Records from a collection:
◆ ◆ ◆
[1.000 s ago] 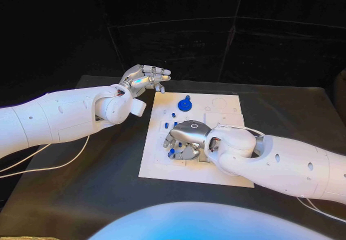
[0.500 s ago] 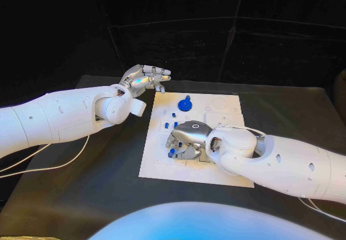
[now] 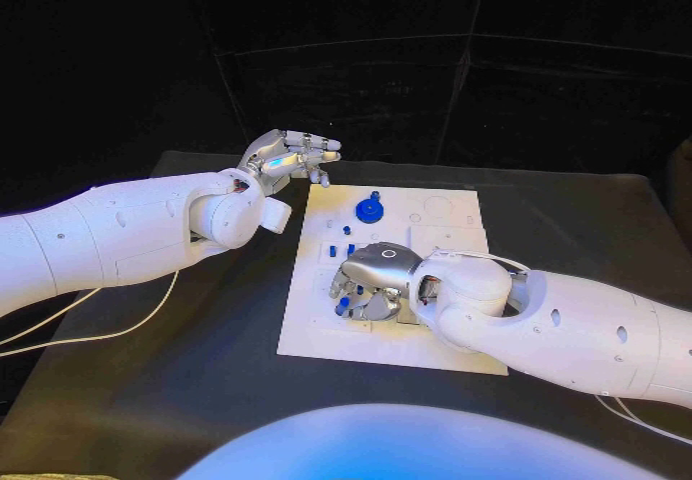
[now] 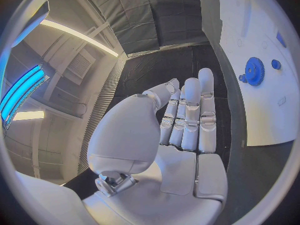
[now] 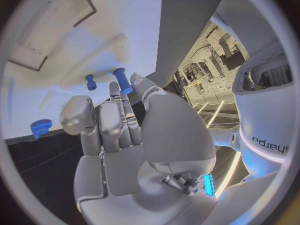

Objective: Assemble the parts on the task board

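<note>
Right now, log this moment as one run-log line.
left hand: open, off the white plate | right hand: pinching small blue peg

- A black bench fills the foreground, its matte top running back to a straight far edge.
- Thin white cables trail across the bench's left side, curving in loose loops toward the edge.
- A black curtain hangs behind the bench, its folds and seams faintly visible.
- In the left wrist view, the same dark curtain backs the bench, beside a ribbed grey wall panel.
- A bright strip light runs overhead there.
</note>
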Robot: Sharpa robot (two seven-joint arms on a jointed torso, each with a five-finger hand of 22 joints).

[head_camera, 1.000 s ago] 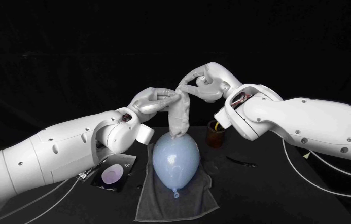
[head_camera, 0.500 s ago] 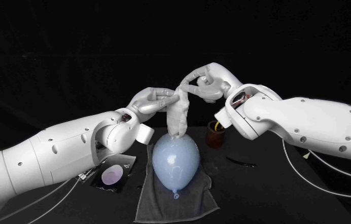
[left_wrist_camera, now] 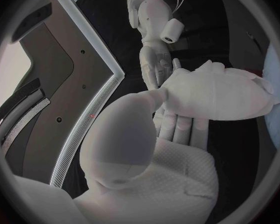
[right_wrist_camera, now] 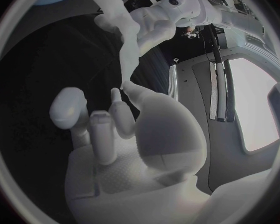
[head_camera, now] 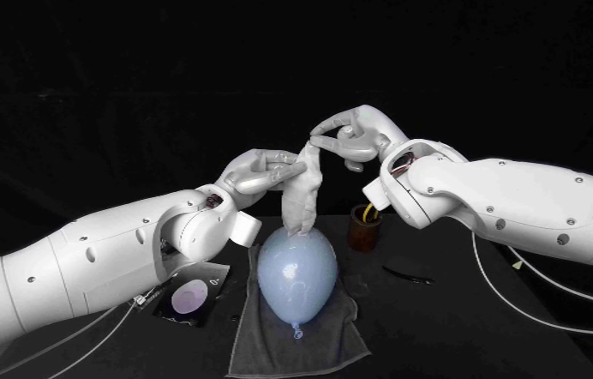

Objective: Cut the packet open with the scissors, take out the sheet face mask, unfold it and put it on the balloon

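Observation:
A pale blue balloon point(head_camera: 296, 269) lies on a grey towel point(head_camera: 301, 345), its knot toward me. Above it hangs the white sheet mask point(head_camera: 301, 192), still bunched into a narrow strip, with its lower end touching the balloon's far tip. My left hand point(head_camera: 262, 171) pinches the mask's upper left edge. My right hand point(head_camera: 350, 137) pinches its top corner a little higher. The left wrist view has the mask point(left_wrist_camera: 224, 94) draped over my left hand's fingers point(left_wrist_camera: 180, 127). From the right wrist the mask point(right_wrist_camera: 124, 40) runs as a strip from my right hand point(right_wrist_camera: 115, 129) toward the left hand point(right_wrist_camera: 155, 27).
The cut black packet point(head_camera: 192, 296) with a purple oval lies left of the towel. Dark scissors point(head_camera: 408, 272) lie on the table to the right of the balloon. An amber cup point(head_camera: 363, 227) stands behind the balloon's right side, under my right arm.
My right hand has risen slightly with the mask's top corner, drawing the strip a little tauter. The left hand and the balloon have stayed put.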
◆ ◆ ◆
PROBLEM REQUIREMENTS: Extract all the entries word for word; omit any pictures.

RESULT:
[1.000 s ago] 
[0.500 s ago] 
[now] 
[now] 
[now] 

Objective: Assemble the parts on the task board

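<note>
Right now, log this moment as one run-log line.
left hand: open, off the white plate | right hand: pinching small blue peg

- A black bench fills the foreground, its matte top running back to a straight far edge.
- Thin white cables trail across the bench's left side, curving in loose loops toward the edge.
- A black curtain hangs behind the bench, its folds and seams faintly visible.
- In the left wrist view, the same dark curtain backs the bench, beside a ribbed grey wall panel.
- A bright strip light runs overhead there.
</note>
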Robot: Sharpa robot (two seven-joint arms on a jointed torso, each with a five-finger hand of 22 joints).

[head_camera, 1.000 s ago] 
[head_camera, 0.500 s ago] 
[left_wrist_camera, now] 
[right_wrist_camera, now] 
[head_camera, now] 

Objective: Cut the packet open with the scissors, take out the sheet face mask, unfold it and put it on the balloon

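Observation:
A pale blue balloon point(head_camera: 296, 269) lies on a grey towel point(head_camera: 301, 345), its knot toward me. Above it hangs the white sheet mask point(head_camera: 301, 192), still bunched into a narrow strip, with its lower end touching the balloon's far tip. My left hand point(head_camera: 262, 171) pinches the mask's upper left edge. My right hand point(head_camera: 350, 137) pinches its top corner a little higher. The left wrist view has the mask point(left_wrist_camera: 224, 94) draped over my left hand's fingers point(left_wrist_camera: 180, 127). From the right wrist the mask point(right_wrist_camera: 124, 40) runs as a strip from my right hand point(right_wrist_camera: 115, 129) toward the left hand point(right_wrist_camera: 155, 27).
The cut black packet point(head_camera: 192, 296) with a purple oval lies left of the towel. Dark scissors point(head_camera: 408, 272) lie on the table to the right of the balloon. An amber cup point(head_camera: 363, 227) stands behind the balloon's right side, under my right arm.
My right hand has risen slightly with the mask's top corner, drawing the strip a little tauter. The left hand and the balloon have stayed put.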

Nothing further is required of the output.